Fred Kwok, chair of Vancouver’s Chinese Cultural Centre, has seen the results first hand: the centre has both been hit with racist graffiti and had its windows smashed.
“There’s fear among the Chinese community this behaviour is getting more popular in Vancouver,” he said.
“It is getting worse, actually, compared to last year.”

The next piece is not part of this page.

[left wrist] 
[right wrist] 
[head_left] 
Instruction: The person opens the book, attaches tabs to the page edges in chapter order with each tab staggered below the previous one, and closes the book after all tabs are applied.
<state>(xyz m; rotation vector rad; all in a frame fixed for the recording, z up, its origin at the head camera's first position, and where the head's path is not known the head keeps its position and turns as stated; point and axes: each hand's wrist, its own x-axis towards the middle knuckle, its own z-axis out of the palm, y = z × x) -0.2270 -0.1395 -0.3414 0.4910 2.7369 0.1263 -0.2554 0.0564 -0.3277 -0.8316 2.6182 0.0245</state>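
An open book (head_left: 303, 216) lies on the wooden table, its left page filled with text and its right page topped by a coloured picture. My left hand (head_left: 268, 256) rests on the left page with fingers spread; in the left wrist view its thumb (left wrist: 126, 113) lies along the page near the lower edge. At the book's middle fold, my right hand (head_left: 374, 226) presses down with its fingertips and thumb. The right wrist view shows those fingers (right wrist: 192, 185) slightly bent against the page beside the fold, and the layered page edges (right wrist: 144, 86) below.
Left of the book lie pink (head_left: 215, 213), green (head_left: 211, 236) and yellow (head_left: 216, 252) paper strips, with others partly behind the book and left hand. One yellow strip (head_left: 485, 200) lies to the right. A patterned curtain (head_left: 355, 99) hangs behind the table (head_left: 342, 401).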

Kwok said there’s no doubt the pandemic has made things worse but believes the anti-Chinese sentiment really began picking up steam as former U.S. President Donald Trump blamed China for his country’s economic woes.
While those attacks may have been targeted at China the country, Kwok said at the ground level it was internalized as a general anti-Chinese sentiment.
He said he has fears a similar process could play out here as friction grows between Canada and China.
“It’s slowly happening in Canada. A month ago, parliament passed a resolution to condemn china for genocide … it’s bit by bit building up,” Kwok said.
“This is cooking, I can tell.”
In addition to the generalized anti-Asian racism, Mah said Asian women face a double threat of racist and sexist violence — something she said was on display in the Atlanta shootings.
Asian women are often the subject of racial stereotypes that sexualize them as the “geisha” or “China doll,” as submissive objects for men’s pleasure, Mah said.
In the case of the Atlanta shooting, she added, those racist and misogynistic tropes translated into a killer blaming Asian women for his sex addiction.
“This is an attack that plays on both the sexist stereotypes of women and the racist stereotypes of Asian women,” she said.
If there was one positive to take out of the tragedy, Mah said, it has been the huge groundswell of support and the renewed conversation about racism.
“Asian women are organizing and saying enough is enough,” she said.